This was Windigo’s response: “We don’t have much time,
O’Connor. I’m guessing the cops’ll be coming sooner or later. So I’m going to change the game. If you don’t make a move real soon, I’ll plug the old man.”
Cork again considered the crossed, downed cottonwood trunks ten yards ahead of him. It was a long, hopeless distance. And if he was trying to circle, it was the most obvious move for him now. That was exactly where Windigo would be aiming.
He tried to buy time. He brought his Glock up, swung into the open for a second, pulled off two rounds, and returned to cover. Three shots came in reply, buried themselves with reverberating force in the trunk that shielded Cork, reminders of the damage those hollow-point bullets could do to flesh and bone.
“I don’t like stalemates, O’Connor. Never believed in that Mexican standoff shit. I think it’s time I send that friend of yours on the Path of Souls and we really get things rolling here.”
Cork hollered back, “You believe in the Path of Souls?”
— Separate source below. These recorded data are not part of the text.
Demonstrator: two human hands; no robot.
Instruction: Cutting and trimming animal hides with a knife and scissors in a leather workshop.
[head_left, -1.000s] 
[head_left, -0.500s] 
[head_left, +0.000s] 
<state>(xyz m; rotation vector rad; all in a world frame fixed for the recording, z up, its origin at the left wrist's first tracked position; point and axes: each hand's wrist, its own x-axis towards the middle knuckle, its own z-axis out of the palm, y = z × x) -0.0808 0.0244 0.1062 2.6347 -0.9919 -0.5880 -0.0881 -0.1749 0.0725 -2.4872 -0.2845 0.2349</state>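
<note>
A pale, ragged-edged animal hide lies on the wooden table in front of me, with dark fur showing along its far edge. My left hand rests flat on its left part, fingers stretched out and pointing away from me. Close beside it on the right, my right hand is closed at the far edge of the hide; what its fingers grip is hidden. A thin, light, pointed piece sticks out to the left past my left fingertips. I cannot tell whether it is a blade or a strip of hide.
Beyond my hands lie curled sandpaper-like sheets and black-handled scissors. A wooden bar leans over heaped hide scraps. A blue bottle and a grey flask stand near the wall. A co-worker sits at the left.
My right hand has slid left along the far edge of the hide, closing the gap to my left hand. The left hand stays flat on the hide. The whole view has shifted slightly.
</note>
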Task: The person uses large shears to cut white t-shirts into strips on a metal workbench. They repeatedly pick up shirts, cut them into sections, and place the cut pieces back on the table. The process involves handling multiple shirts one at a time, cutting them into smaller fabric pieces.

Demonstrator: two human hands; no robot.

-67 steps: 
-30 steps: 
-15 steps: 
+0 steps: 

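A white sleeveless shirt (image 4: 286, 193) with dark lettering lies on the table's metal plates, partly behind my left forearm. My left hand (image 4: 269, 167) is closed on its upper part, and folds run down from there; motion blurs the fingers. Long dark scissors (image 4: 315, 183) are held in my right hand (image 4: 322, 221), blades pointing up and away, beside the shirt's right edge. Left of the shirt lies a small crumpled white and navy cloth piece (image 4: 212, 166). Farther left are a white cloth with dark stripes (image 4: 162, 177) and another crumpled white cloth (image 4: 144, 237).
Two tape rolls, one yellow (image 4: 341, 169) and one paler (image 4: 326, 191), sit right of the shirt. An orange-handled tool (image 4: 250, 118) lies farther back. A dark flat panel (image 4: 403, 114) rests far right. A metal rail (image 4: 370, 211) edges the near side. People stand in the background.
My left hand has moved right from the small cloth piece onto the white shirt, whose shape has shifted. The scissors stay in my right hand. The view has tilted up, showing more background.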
“Grew up Shinnob. That doesn’t mean I believe it. But the old man told me he’s a Mide. So I’m guessing he believes it. Either way, he’s about to find out.”
Cork had no choice now, no time to think through another move. He gathered himself and launched, tried to sprint across the open ground, tried to ignore the agony of his injured ankle, tried to use that bad foot. Because it was his only chance at keeping Henry alive. Because he loved the old man. Because he was
ogichidaa.
His spirit was strong, but his body—that damaged ankle—betrayed him. He went down almost immediately. He heard the shot and saw dirt kick up in front of his face. He scrambled in the dead leaves and the dry underbrush, which gave no cover, expecting any moment to feel the .44 Magnum hollow points explode in him. He rolled and crawled and finally limped across the stretch of open ground and threw himself behind the lopsided X of broken trunks. He lay there, breathing hard and fast, amazed still to be in one piece. For the moment, he lay shielded and completely bewildered.
He waited to hear more from the big man, but nothing came. He heard only the roar of wind among the trees, dead and living. He risked a glance toward Windigo’s little stronghold.
He saw movement there. He lifted his Glock and sighted.
Then he lowered his weapon. He watched as Jenny stumbled out of Windigo’s hiding place. He watched her faltering walk—no charade this time—as she made her way to where Meloux sat tied to the sapling. Once she was there, her legs seemed to give out under her, and she slumped beside the old man.
“Jenny,” Cork called.
She didn’t look up. He couldn’t be certain that she’d heard him above the noise of the wind.
Cork studied the place Windigo had been and from which Jenny had come. He saw no indication of life there.
“Jenny,” he hollered again.
She still didn’t respond. She sat next to Meloux, her eyes open and unblinking. She seemed to be fascinated by the desiccated leaves on the ground in front of her.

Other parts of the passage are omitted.